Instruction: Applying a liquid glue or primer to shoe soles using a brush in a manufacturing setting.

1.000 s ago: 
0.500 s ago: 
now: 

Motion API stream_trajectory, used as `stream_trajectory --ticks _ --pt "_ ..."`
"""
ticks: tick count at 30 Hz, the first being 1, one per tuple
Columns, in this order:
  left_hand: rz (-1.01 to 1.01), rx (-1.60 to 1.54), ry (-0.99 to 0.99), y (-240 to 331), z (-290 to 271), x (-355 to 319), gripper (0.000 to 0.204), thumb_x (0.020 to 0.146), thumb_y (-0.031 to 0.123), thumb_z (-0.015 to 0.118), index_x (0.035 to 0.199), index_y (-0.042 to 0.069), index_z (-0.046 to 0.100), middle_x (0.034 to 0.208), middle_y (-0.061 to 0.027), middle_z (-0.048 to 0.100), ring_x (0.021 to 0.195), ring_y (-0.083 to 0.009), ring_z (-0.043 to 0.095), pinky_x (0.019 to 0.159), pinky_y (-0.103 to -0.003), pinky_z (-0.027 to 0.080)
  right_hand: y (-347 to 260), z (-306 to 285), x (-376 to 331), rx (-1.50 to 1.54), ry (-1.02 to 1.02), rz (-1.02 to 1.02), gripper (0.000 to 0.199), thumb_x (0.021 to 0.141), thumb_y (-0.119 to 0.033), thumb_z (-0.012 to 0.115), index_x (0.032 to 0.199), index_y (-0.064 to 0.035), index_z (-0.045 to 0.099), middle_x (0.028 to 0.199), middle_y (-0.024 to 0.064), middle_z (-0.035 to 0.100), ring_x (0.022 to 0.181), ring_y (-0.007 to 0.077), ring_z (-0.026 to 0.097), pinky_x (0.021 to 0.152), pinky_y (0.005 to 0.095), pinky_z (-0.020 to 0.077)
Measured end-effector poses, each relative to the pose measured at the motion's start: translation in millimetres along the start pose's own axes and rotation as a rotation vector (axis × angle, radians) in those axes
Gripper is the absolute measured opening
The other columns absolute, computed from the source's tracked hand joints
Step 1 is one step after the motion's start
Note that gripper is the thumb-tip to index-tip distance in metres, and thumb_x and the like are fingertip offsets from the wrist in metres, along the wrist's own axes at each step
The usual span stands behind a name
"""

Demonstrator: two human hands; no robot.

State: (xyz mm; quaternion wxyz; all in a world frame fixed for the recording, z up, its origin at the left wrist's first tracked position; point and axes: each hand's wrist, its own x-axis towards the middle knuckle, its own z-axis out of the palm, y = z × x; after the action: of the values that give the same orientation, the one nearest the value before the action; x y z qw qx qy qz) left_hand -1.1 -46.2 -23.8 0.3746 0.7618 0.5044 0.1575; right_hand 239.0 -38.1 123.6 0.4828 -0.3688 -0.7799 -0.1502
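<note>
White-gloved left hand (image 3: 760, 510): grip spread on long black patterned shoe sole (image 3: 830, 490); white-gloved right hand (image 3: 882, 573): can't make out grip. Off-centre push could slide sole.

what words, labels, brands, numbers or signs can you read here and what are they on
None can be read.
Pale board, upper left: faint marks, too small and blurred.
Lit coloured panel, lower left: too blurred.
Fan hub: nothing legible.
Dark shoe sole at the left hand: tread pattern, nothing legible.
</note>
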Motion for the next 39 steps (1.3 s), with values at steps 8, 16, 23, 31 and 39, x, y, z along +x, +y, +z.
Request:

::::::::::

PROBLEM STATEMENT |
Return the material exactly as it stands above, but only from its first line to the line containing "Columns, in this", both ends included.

PROBLEM SOLUTION |
Instruction: Applying a liquid glue or primer to shoe soles using a brush in a manufacturing setting.

1.000 s ago: 
0.500 s ago: 
now: 

Motion API stream_trajectory, used as `stream_trajectory --ticks _ --pt "_ ..."`
"""
ticks: tick count at 30 Hz, the first being 1, one per tuple
Columns, in this order:

The answer has now been finished.